### EXERCISE DESCRIPTION
What is needed is an exact copy of the lines in the listing below, from the one with "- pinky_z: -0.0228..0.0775" up to and including the one with "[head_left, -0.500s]", with no other lines.

### DATA SHOWN
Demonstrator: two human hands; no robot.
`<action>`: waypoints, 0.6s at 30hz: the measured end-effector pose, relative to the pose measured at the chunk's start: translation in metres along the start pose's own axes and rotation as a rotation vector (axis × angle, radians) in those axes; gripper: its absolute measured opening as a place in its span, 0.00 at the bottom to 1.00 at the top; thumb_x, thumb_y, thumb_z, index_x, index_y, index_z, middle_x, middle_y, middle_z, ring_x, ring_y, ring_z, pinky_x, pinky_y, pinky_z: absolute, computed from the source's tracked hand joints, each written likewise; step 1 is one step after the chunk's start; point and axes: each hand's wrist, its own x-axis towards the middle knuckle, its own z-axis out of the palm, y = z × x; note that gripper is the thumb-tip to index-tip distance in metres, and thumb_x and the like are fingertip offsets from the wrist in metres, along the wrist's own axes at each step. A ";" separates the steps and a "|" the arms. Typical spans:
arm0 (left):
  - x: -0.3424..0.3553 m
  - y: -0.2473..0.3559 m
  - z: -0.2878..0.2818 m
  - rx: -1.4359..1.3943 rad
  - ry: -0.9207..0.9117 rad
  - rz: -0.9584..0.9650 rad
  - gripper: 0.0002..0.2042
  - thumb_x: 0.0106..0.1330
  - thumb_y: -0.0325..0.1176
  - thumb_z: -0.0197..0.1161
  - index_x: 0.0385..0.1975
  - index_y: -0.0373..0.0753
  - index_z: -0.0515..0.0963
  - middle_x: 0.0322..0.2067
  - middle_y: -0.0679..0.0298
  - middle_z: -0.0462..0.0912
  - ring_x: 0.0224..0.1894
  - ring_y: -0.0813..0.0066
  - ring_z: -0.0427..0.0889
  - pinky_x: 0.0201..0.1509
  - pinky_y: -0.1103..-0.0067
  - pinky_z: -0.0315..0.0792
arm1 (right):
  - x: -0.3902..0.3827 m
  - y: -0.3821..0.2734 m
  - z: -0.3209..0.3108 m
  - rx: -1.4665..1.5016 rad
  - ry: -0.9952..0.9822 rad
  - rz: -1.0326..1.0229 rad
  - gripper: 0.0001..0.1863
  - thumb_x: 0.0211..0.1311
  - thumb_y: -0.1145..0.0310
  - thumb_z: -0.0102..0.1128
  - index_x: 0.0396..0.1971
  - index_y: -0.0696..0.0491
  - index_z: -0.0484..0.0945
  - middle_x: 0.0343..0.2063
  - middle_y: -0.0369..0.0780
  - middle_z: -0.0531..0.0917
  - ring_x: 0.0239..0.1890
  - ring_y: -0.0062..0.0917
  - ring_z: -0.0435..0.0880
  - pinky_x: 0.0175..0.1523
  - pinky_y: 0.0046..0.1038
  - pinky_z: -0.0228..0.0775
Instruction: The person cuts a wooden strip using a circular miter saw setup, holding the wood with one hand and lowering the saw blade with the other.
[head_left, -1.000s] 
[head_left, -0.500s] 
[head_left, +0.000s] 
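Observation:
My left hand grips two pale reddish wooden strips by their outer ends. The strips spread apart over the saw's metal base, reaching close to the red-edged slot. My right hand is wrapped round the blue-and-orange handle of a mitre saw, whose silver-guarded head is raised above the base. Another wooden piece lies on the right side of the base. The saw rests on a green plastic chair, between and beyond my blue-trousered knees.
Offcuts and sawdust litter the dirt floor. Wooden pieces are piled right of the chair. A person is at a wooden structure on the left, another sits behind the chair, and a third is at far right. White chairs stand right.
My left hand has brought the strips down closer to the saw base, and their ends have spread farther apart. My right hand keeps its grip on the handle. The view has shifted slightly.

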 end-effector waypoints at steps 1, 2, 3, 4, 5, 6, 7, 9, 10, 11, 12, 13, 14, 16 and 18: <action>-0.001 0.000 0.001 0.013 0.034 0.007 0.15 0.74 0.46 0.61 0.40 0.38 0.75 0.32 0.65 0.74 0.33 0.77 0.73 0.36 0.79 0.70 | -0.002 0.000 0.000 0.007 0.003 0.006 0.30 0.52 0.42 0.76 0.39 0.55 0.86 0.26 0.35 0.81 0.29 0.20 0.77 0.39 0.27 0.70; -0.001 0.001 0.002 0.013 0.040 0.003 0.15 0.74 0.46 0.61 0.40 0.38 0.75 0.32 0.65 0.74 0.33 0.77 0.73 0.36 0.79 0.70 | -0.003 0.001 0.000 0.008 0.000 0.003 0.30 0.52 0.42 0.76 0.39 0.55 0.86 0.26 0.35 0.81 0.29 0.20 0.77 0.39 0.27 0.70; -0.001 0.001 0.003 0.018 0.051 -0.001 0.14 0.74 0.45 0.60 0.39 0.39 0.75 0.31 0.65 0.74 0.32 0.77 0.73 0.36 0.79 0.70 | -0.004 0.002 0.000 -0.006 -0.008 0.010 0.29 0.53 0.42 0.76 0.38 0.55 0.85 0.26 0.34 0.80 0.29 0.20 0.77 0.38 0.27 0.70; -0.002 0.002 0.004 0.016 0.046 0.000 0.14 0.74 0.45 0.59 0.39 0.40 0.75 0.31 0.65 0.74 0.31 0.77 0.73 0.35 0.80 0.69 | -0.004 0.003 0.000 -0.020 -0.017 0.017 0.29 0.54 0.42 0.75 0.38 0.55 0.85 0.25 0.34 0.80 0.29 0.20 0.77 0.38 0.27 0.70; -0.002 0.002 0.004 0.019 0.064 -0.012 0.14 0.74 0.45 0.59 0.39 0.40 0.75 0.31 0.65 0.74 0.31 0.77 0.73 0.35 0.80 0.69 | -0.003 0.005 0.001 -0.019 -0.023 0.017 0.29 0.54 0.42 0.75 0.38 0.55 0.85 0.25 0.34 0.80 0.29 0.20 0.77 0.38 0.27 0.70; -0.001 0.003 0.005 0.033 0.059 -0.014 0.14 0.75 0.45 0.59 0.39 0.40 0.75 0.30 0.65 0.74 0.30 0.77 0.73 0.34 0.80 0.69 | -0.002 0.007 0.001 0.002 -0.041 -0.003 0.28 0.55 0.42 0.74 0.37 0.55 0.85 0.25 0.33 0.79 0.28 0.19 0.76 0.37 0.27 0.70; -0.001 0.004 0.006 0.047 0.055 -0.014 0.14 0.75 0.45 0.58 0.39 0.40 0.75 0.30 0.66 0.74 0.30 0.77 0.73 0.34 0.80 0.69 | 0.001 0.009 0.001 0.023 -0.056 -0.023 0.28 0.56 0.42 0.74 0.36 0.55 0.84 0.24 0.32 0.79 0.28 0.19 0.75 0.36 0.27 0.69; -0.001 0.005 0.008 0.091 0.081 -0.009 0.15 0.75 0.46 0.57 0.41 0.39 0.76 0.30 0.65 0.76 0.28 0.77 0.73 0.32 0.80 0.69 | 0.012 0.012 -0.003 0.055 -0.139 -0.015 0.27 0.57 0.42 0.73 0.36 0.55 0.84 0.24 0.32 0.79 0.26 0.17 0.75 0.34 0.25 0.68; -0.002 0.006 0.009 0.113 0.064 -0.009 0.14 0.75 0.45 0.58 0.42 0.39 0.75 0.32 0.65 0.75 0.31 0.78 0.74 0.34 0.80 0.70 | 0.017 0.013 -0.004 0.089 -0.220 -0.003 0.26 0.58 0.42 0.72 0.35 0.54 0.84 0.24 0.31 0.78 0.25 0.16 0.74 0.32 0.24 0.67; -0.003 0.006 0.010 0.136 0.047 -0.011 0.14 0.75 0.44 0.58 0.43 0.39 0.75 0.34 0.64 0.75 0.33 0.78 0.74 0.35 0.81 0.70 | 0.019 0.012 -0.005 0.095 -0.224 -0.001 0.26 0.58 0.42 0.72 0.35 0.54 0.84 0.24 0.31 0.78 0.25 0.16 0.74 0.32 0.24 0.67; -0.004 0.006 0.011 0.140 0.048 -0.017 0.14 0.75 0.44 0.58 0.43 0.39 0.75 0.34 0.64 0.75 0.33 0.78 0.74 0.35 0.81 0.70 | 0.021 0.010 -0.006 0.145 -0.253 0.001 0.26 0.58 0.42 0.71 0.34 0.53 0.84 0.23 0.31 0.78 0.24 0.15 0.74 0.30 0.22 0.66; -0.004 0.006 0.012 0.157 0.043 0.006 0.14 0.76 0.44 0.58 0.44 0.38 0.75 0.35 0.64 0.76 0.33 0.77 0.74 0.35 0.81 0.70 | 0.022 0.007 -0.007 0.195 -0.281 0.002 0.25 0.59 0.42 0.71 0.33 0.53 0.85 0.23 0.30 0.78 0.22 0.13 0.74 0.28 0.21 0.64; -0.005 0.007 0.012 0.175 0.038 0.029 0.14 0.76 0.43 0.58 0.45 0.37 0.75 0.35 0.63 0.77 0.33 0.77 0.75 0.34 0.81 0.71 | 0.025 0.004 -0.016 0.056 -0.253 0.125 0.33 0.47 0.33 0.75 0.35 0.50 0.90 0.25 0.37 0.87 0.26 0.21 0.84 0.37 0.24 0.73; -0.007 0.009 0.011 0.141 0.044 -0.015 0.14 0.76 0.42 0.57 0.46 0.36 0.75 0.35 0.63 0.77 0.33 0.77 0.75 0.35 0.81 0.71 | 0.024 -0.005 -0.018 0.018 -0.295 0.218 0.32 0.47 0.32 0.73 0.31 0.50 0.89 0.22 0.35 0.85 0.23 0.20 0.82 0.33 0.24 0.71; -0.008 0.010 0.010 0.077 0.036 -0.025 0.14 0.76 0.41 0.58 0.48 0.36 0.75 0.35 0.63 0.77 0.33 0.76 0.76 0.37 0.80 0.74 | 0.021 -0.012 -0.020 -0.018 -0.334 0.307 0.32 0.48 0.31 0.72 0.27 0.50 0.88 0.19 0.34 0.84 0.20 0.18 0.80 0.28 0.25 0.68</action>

### TASK RESPONSE
  - pinky_z: -0.0228..0.0775
Instruction: The person cuts a wooden strip using a circular miter saw setup, holding the wood with one hand and lowering the saw blade with the other.
[head_left, -1.000s] 
[head_left, -0.500s] 

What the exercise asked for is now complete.